START Dataset content

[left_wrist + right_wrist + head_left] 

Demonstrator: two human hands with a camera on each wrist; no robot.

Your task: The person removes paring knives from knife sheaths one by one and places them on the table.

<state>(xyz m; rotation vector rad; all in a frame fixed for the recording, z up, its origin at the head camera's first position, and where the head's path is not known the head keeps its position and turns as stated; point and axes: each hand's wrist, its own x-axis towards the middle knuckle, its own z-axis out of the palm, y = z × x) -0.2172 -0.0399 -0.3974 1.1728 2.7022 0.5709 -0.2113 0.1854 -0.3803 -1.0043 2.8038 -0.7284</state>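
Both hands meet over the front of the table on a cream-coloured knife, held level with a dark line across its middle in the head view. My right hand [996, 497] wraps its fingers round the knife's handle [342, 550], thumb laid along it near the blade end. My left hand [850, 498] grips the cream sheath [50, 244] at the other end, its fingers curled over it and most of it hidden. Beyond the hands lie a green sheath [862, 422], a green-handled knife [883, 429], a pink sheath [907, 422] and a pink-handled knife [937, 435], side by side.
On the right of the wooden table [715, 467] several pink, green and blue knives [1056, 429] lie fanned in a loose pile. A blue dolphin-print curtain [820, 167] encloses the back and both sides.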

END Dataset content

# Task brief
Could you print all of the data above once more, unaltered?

# Output of the task
[left_wrist + right_wrist + head_left] 

Demonstrator: two human hands with a camera on each wrist; no robot.

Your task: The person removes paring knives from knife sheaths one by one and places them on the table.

<state>(xyz m; rotation vector rad; all in a frame fixed for the recording, z up, its origin at the head camera's first position, and where the head's path is not known the head keeps its position and turns as stated; point and axes: each hand's wrist, its own x-axis towards the middle knuckle, its own z-axis out of the palm, y = z × x) -0.2172 -0.0399 -0.3974 1.1728 2.7022 0.5709 -0.2113 0.1854 -0.3803 -1.0043 2.8038 -0.7284</state>
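Both hands meet over the front of the table on a cream-coloured knife, held level with a dark line across its middle in the head view. My right hand [996, 497] wraps its fingers round the knife's handle [342, 550], thumb laid along it near the blade end. My left hand [850, 498] grips the cream sheath [50, 244] at the other end, its fingers curled over it and most of it hidden. Beyond the hands lie a green sheath [862, 422], a green-handled knife [883, 429], a pink sheath [907, 422] and a pink-handled knife [937, 435], side by side.
On the right of the wooden table [715, 467] several pink, green and blue knives [1056, 429] lie fanned in a loose pile. A blue dolphin-print curtain [820, 167] encloses the back and both sides.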

For this exercise, the work is now complete.